Can someone please explain me why tr2 and tr4 show different result:
auto test1 = _mm256_set1_epi8(-1);
uint64_t tr2 = _mm256_movemask_epi8(test1);
uint32_t tr3 = _mm256_movemask_epi8(test1);
uint64_t tr4 = tr3;
_mm256_movemask_epi8(test1) should return int32, so assigning it to int64 should just assign lower bits.
Instead, tr2 prints 0xFFFFFFFFFFFFFFFF and tr4 prints 0x00000000FFFFFFFF
Is there any performance in doing it as tr4?

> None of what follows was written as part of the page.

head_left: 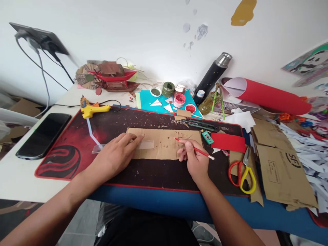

I'm new to both C++ and intrinsics so maybe I'm missing something obvious.
I'm using Visual Studio 2019 C++ compiler.
As Paul above said, this has to do with assignment of signed/unsigned with bigger integers. Here's an example:
#include <iostream>
#include <iomanip>
int main()
{
int32_t negInt = -1;
uint32_t unInt = static_cast<uint32_t>(negInt);
int64_t negBigInt = static_cast<int64_t>(negInt);
uint64_t unBigInt = static_cast<uint64_t>(negInt);
uint64_t fromUnsigned = static_cast<uint64_t>(unInt);
std::cout << std::hex;
std::cout << "0x" << std::setfill('0') << std::setw(16) << negInt << "\n";
std::cout << "0x" << std::setfill('0') << std::setw(16) << unInt << "\n";
std::cout << "0x" << std::setfill('0') << std::setw(16) << negBigInt << "\n";
std::cout << "0x" << std::setfill('0') << std::setw(16) << unBigInt << "\n";
std::cout << "0x" << std::setfill('0') << std::setw(16) << fromUnsigned << "\n";
}
This prints:
0x00000000ffffffff
0x00000000ffffffff
0xffffffffffffffff
0xffffffffffffffff
0x00000000ffffffff
So Paul is right, but notably this doesn't happen if you assign a signed number to higher bit-width fields.